--- START ---

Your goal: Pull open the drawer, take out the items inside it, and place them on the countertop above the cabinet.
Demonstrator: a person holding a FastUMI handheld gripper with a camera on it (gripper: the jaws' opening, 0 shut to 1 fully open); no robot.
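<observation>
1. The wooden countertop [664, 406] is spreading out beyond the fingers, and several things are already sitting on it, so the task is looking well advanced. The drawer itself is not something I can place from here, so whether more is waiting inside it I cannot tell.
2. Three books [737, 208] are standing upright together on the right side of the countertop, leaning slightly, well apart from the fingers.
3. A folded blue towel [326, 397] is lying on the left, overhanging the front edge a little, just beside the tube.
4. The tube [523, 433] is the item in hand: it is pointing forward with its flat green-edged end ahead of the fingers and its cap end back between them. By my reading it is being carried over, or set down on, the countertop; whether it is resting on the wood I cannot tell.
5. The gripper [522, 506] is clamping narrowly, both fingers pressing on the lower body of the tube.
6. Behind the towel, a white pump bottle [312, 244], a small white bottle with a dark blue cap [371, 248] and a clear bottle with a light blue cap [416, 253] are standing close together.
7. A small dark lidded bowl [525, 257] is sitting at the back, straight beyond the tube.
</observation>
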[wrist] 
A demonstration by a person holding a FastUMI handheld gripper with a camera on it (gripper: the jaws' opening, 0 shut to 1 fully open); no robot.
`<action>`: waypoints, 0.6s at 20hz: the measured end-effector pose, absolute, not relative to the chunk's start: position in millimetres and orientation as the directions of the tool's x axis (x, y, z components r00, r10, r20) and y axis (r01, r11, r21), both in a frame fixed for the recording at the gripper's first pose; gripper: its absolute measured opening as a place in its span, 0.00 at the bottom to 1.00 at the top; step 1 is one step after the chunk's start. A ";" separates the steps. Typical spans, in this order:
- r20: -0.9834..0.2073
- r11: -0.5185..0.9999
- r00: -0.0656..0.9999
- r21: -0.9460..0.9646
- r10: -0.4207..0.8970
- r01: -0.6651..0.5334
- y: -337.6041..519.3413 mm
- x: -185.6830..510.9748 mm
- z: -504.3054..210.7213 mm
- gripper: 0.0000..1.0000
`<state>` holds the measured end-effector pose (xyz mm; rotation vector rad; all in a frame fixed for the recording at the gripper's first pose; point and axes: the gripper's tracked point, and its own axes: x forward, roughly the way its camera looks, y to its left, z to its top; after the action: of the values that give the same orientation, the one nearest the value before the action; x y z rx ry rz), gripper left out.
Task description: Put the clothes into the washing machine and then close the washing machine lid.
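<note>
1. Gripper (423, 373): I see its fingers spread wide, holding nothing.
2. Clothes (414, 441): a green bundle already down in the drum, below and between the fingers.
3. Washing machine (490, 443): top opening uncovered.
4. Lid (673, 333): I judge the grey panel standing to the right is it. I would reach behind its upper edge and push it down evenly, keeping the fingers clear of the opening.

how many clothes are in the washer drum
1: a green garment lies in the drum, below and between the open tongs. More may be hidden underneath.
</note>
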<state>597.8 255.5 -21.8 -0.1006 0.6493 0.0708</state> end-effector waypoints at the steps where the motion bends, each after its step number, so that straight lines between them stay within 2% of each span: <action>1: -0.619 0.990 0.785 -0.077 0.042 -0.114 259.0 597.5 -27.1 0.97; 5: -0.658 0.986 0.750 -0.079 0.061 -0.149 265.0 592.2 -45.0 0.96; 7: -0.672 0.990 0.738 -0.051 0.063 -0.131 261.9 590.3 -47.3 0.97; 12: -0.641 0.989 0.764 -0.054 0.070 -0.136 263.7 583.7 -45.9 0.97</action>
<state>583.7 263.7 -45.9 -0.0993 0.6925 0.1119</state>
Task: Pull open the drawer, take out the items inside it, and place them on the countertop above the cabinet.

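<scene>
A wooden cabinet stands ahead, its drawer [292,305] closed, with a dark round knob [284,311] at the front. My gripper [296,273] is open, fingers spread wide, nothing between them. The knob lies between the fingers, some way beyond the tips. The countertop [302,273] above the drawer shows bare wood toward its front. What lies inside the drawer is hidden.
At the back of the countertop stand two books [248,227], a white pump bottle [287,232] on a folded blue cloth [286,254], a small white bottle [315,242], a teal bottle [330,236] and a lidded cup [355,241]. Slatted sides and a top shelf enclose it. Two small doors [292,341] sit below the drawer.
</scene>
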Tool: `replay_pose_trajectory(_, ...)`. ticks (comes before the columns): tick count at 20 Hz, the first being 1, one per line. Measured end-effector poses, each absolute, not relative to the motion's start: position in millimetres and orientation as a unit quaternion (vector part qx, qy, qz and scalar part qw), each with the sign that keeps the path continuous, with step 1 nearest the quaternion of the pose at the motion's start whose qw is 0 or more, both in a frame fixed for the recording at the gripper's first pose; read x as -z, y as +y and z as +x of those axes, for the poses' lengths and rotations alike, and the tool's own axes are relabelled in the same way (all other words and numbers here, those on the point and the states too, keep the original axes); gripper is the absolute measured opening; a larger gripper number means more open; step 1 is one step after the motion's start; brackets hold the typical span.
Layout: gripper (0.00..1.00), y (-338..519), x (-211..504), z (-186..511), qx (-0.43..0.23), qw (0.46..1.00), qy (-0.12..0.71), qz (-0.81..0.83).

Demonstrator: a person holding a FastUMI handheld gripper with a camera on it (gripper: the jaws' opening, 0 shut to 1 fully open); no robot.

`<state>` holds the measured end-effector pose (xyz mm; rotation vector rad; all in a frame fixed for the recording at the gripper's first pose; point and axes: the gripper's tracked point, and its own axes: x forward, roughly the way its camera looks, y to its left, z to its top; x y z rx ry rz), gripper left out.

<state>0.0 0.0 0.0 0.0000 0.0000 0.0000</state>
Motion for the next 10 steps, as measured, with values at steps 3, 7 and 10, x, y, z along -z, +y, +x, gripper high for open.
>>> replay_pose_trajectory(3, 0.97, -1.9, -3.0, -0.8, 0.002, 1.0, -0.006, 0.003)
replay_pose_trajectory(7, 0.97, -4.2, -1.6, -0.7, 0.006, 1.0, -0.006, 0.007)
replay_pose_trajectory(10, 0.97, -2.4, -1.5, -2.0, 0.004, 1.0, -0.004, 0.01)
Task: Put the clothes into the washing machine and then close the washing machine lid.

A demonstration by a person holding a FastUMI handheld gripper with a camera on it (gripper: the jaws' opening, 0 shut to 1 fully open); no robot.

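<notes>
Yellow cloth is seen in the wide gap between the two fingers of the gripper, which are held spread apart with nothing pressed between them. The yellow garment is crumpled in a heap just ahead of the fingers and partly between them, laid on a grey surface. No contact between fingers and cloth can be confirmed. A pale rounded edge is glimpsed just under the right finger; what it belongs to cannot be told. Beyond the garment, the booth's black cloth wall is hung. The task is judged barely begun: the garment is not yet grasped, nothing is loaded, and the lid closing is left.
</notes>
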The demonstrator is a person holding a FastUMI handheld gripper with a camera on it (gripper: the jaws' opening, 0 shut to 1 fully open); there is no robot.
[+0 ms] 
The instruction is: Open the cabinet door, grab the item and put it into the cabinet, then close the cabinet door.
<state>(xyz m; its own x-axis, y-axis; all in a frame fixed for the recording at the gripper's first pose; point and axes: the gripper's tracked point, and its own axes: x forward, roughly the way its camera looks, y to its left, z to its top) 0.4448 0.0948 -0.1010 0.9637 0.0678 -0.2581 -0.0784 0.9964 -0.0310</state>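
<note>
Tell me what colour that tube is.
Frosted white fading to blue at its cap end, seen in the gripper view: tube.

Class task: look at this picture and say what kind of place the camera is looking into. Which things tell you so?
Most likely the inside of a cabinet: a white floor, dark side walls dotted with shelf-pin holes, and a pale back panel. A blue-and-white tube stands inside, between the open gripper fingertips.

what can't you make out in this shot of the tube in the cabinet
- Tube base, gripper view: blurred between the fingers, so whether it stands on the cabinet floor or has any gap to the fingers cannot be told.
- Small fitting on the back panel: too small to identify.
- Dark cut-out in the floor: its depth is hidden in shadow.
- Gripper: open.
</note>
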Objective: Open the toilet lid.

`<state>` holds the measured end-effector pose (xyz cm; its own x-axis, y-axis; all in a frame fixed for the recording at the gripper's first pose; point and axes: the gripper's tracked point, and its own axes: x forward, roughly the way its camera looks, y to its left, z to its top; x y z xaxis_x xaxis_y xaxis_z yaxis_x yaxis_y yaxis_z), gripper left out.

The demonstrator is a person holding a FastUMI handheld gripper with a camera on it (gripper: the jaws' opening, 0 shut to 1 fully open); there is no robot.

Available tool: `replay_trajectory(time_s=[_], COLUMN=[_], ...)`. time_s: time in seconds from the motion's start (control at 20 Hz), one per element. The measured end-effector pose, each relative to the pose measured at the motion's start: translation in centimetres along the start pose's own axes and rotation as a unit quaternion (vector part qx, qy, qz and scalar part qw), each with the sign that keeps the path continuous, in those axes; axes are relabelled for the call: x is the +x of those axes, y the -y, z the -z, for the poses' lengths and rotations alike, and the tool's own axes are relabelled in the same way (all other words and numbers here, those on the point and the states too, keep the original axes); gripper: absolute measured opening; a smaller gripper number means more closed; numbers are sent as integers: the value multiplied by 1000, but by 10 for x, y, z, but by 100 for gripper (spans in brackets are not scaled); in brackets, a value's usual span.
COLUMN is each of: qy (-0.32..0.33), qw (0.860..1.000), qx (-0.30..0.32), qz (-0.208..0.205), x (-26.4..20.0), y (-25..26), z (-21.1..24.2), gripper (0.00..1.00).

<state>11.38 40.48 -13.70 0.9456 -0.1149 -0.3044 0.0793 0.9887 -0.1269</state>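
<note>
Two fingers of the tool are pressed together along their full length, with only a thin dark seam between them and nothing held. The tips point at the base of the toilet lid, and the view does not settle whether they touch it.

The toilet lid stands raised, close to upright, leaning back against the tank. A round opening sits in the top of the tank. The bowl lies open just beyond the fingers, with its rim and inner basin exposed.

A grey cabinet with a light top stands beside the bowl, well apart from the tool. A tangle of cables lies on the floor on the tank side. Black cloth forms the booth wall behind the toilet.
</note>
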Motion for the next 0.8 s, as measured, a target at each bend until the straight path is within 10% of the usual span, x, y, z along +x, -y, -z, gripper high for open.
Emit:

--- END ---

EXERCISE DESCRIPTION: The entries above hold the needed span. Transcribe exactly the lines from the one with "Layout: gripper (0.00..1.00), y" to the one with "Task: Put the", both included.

RESULT OF THIS TASK:
Layout: gripper (0.00..1.00), y (-338..519), x (-211..504), z (-186..511), qx (-0.43..0.23), qw (0.46..1.00), qy (-0.12..0.71), qz (-0.81..0.83).

Demonstrator: a person holding a FastUMI handheld gripper with a camera on it (gripper: the jaws' opening, 0 shut to 1 fully open); no robot.

`<state>` holds the measured end-effector pose (xyz mm; rotation vector rad; all in a frame fixed for the recording at the gripper's first pose; point and axes: the gripper's tracked point, and its own axes: x forward, roughly the way its camera looks, y to its left, z to its top; x y z rx ry rz), gripper left out.

<state>0.0 0.0 0.0 0.0000 0.0000 0.0000</state>
Motion for the next 10 steps, as measured, with values at steps 3, 7 and 10, x, y, z along -z, +y, +x, gripper high for open.
>>> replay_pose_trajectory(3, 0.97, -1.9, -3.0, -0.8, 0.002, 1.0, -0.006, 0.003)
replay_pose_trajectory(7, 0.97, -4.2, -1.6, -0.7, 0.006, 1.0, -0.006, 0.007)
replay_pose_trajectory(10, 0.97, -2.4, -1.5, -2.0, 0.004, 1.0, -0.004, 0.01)
Task: Put the clothes into the washing machine and then close the washing machine lid.

This answer requires no additional content.